Learn how to build your .NET for Apache Spark application on Ubuntu

This article teaches you how to build your .NET for Apache Spark applications on Ubuntu.

Warning

.NET for Apache Spark targets an out-of-support version of .NET (.NET Core 3.1). For more information, see the .NET Support Policy.

Prerequisites

If you already have all of the following prerequisites, skip to the build steps.

  1. Download and install .NET Core 3.1 SDK - installing the SDK adds the dotnet toolchain to your path. .NET Core 2.1, 2.2 and 3.1 are supported.

  2. Install OpenJDK 8.

    • You can use the following command:
    sudo apt install openjdk-8-jdk
    
    • Verify you are able to run java from your command-line.

      Sample java -version output:

      openjdk version "1.8.0_191"
      OpenJDK Runtime Environment (build 1.8.0_191-8u191-b12-2ubuntu0.18.04.1-b12)
      OpenJDK 64-Bit Server VM (build 25.191-b12, mixed mode)
      
    • If you already have multiple OpenJDK versions installed and want to select OpenJDK 8, use the following command:

      sudo update-alternatives --config java
      
  3. Install Apache Maven 3.6.0+.

    • Run the following command:

      mkdir -p ~/bin/maven
      cd ~/bin/maven
      wget https://archive.apache.org/dist/maven/maven-3/3.6.0/binaries/apache-maven-3.6.0-bin.tar.gz
      tar -xvzf apache-maven-3.6.0-bin.tar.gz
      ln -s apache-maven-3.6.0 current
      export M2_HOME=~/bin/maven/current
      export PATH=${M2_HOME}/bin:${PATH}
      source ~/.bashrc
      

      Note that these environment variables will be lost when you close your terminal. If you want the changes to be permanent, add the export lines to your ~/.bashrc file.

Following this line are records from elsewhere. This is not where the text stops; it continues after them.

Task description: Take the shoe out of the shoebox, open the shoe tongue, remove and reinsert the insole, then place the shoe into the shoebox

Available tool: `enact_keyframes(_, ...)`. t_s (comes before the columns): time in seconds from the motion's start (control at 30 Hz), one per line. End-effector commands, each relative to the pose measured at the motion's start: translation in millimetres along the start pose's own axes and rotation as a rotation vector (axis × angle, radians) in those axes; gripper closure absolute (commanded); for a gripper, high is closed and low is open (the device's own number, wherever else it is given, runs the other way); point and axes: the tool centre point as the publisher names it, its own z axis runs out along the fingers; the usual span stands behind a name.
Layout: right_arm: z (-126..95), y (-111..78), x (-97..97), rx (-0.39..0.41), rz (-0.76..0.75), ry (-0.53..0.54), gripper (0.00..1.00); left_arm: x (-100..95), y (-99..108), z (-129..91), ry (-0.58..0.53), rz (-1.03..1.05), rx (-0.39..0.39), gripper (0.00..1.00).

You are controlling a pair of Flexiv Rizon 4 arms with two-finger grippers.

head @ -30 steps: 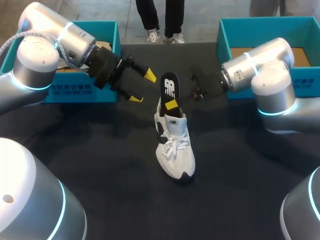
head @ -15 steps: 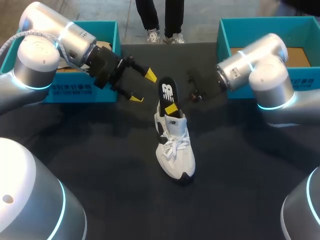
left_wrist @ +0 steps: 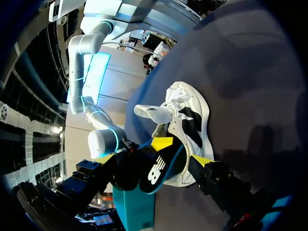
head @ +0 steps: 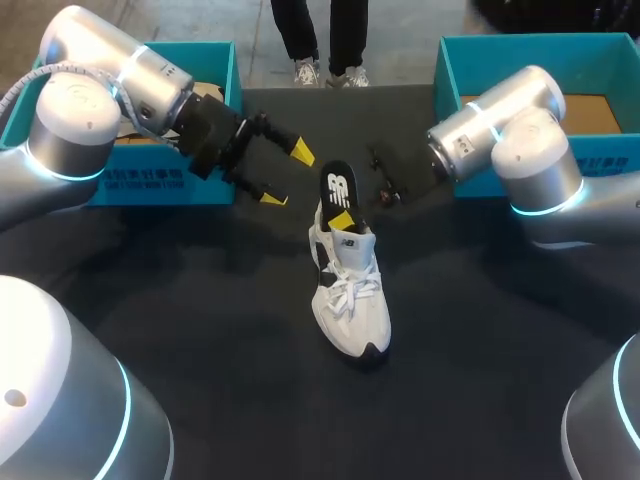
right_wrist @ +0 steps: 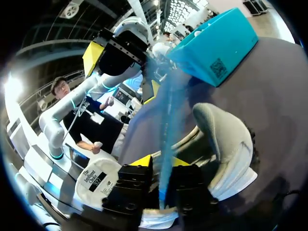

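A white shoe [head: 350, 295] lies on the dark table, toe towards me. A black insole [head: 340, 188] with a white logo stands up out of its opening. My right gripper [head: 345, 215] reaches in from the right to the insole just above the collar. In the right wrist view, the right gripper [right_wrist: 161, 161] has the insole [right_wrist: 166, 120] edge-on between its yellow tips with a narrow gap, so it is open. My left gripper [head: 287, 175] hangs wide open just left of the insole, touching nothing. In the left wrist view, the left gripper [left_wrist: 153, 159] faces the insole [left_wrist: 156, 171] and the shoe [left_wrist: 190, 115].
A teal shoebox [head: 185, 185] stands at the back left behind my left arm. A second teal box [head: 470, 70] stands at the back right behind my right arm. Bare dark tabletop [head: 250, 380] lies in front of the shoe.
My right arm has swung its forearm up and to the left, and its fingers have loosened. The insole has sunk a little lower into the shoe. The left arm has not moved.
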Motion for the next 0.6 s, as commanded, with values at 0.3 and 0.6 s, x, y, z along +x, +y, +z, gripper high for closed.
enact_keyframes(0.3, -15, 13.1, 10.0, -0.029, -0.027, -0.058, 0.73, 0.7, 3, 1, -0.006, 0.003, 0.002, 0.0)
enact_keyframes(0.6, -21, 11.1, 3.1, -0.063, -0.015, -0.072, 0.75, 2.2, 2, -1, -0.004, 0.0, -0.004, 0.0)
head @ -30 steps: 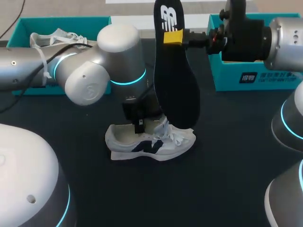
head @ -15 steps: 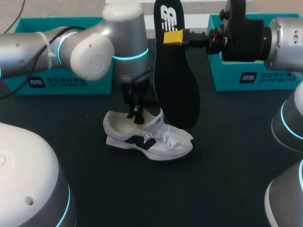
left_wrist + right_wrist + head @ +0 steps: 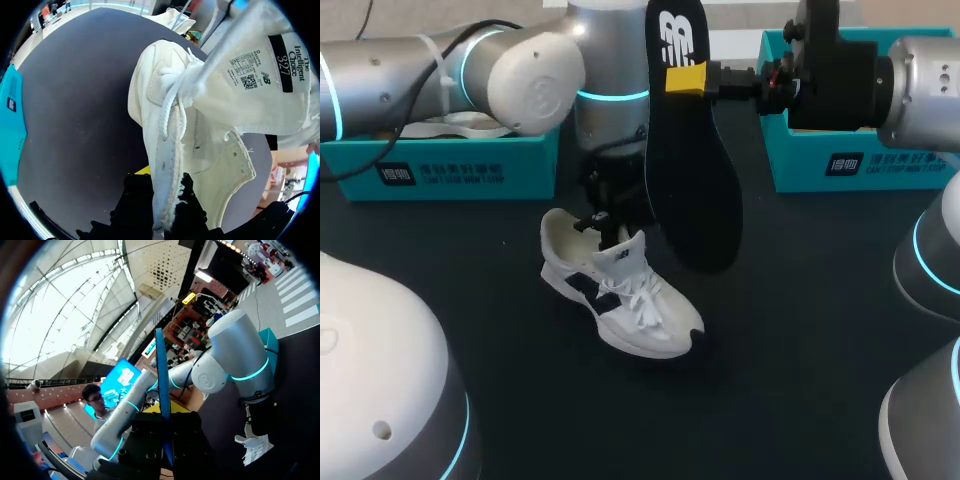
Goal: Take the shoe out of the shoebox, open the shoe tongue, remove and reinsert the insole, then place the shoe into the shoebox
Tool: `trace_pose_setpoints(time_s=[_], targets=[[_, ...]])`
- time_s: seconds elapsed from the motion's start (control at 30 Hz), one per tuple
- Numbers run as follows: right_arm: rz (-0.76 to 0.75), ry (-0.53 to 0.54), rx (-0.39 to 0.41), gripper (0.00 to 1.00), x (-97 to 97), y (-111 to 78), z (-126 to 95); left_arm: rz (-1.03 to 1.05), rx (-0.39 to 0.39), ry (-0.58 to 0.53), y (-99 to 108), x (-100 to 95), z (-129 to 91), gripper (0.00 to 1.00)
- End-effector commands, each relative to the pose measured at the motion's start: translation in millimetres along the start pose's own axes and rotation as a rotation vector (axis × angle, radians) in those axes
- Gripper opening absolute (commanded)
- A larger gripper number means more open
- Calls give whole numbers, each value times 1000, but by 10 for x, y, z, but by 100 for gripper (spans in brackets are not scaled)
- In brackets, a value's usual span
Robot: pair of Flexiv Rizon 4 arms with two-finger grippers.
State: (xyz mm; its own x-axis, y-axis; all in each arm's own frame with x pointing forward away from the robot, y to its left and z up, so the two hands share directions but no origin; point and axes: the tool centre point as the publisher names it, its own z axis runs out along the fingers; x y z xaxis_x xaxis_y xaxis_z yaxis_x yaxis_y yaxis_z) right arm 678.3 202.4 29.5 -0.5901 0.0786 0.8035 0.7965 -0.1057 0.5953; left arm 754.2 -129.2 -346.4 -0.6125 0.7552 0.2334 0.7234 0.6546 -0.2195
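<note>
Our L gripper (image 3: pixel 608 232) first: its 2 fingers are pinched together on the shoe (image 3: pixel 625 300), on the laced edge of the upper just beside the tongue (image 3: pixel 623 252). In the L wrist view that edge runs straight btwn the 2 black fingers (image 3: pixel 192 205) of the gripper (image 3: pixel 165 200). The shoe (image 3: pixel 160 95) stretches ahead of it w/ the tongue (image 3: pixel 250 75) folded up and open, label side toward the camera. We count 1 shoe on the table (image 3: pixel 800 330): white w/ dark side marks, sole down, heel at approx. 10 o'clock and toe at approx. 4 o'clock in the head view. The L arm (image 3: pixel 530 80) comes in from 9 o'clock and drops onto the shoe's opening from above.

Our R gripper (image 3: pixel 686 78) is clamped on the insole (image 3: pixel 690 170), 1 only, near its heel end. The insole is black and hangs upright in the air, toe end down, at approx. 1 o'clock of the shoe. Whether its lower end touches the shoe, we can't tell. In the R wrist view the insole (image 3: pixel 162 375) is edge-on, a thin line btwn the fingers of that gripper (image 3: pixel 167 432), w/ the L arm (image 3: pixel 235 360) and shoe (image 3: pixel 255 447) beyond it. The R arm (image 3: pixel 880 75) enters from 3 o'clock.

2 teal shoeboxes stand at the table's far side: 1 (image 3: pixel 440 170) at 10 o'clock of the shoe, 1 (image 3: pixel 840 165) at 2 o'clock. The shoe sits on the table btwn them, in neither.
</note>
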Motion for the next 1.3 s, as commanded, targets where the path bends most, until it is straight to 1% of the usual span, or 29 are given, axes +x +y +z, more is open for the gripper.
trace_pose_setpoints(time_s=[0.03, 0.13, 0.2, 0.23, 0.27, 0.3, 0.33, 0.37, 0.4, 0.43, 0.57, 0.63, 0.73, 0.83, 0.93, 0.97, 1.1, 1.3], targets=[[1, -3, 0, 0, -3, 7, 38, 374, -84, 54, -19, -31, -31, 0], [1, -3, 0, 0, -3, 7, 38, 374, -84, 54, -19, -31, -31, 0], [1, -3, 0, 0, -3, 7, 38, 458, -102, 14, -32, -77, -41, 0], [1, -3, 0, 0, -3, 7, 38, 531, -142, 48, -63, -135, -40, 0], [1, -3, 0, 0, -3, 7, 38, 533, -120, 10, -63, -158, -54, 0], [1, -3, 0, 0, -3, 7, 38, 569, -173, 26, -80, -195, -70, 0], [1, -3, 0, 0, -3, 7, 38, 613, -189, 28, -109, -239, -69, 0], [1, -3, 0, 0, -3, 7, 38, 608, -197, 14, -111, -272, -86, 0], [1, -3, 0, 0, -3, 7, 38, 653, -216, 17, -139, -305, -93, 0], [1, -3, 0, 0, -3, 7, 38, 658, -216, 8, -159, -339, -102, 0], [1, -3, 0, 0, -3, 7, 38, 725, -252, 39, -280, -456, -70, 0], [1, -3, 0, 0, -3, 7, 38, 726, -277, 49, -350, -496, -20, 0], [1, -3, 0, 0, -3, 7, 38, 741, -290, 48, -455, -577, 52, 0], [1, -3, 0, 0, -3, 7, 38, 723, -313, 16, -514, -681, 86, 0], [1, -3, 0, 0, -3, 7, 38, 676, -324, 1, -545, -803, 116, 0], [1, -3, 0, 0, -3, 7, 38, 657, -338, -6, -554, -837, 124, 0], [1, -3, 0, 0, -3, 7, 38, 644, -338, -2, -591, -935, 142, 0], [1, -3, 0, 0, -3, 7, 38, 650, -339, 16, -583, -1071, 155, 0]])
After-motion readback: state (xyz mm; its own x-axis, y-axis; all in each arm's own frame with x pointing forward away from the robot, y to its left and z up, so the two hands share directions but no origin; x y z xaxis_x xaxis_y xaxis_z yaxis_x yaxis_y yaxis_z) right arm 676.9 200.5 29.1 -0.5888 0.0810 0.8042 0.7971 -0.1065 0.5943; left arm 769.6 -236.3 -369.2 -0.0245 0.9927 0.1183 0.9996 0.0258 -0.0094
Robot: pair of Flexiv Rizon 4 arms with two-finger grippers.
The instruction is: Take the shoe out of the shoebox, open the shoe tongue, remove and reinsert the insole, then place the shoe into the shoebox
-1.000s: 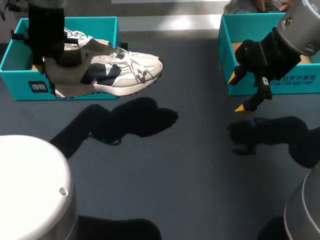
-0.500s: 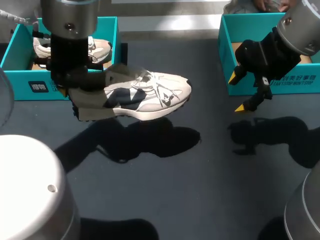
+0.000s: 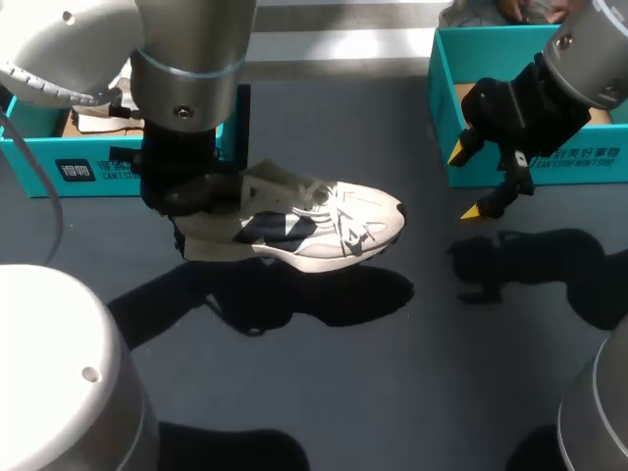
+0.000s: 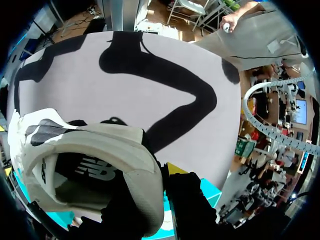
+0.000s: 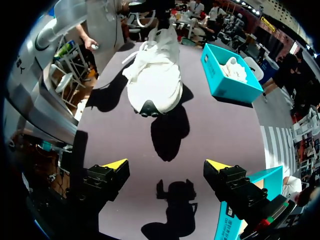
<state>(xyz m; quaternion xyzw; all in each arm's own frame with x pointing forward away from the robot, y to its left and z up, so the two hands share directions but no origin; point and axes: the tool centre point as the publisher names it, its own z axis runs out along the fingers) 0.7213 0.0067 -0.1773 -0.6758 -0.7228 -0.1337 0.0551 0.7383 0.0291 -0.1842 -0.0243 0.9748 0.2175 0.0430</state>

    • Verify you are able to run mvn from your command-line

      Sample mvn -version output:

      Apache Maven 3.6.0 (97c98ec64a1fdfee7767ce5ffb20918da4f719f3; 2018-10-24T18:41:47Z)
      Maven home: ~/bin/apache-maven-3.6.0
      Java version: 1.8.0_191, vendor: Oracle Corporation, runtime: /usr/lib/jvm/java-8-openjdk-amd64/jre
      Default locale: en, platform encoding: UTF-8
      OS name: "linux", version: "4.4.0-17763-microsoft", arch: "amd64", family: "unix"
      
  4. Install Apache Spark 2.3+. Download Apache Spark 2.3+ and extract it into a local folder (e.g., ~/bin/spark-3.0.1-bin-hadoop2.7). (The supported spark versions are 2.3.*, 2.4.0, 2.4.1, 2.4.3, 2.4.4, 2.4.5, 2.4.6, 2.4.7, 3.0.0 and 3.0.1)

    tar -xvzf /path/to/spark-3.0.1-bin-hadoop2.7.tgz -C ~/bin/spark-3.0.1-bin-hadoop2.7
    
    • Add the necessary environment variables SPARK_HOME (e.g., ~/bin/spark-3.0.1-bin-hadoop2.7/) and PATH (e.g., $SPARK_HOME/bin:$PATH)

      export SPARK_HOME=~/bin/spark-3.0.1-hadoop2.7
      export PATH="$SPARK_HOME/bin:$PATH"
      source ~/.bashrc
      

      Note that these environment variables will be lost when you close your terminal. If you want the changes to be permanent, add the export lines to your ~/.bashrc file.

    • Verify you are able to run spark-shell from your command-line.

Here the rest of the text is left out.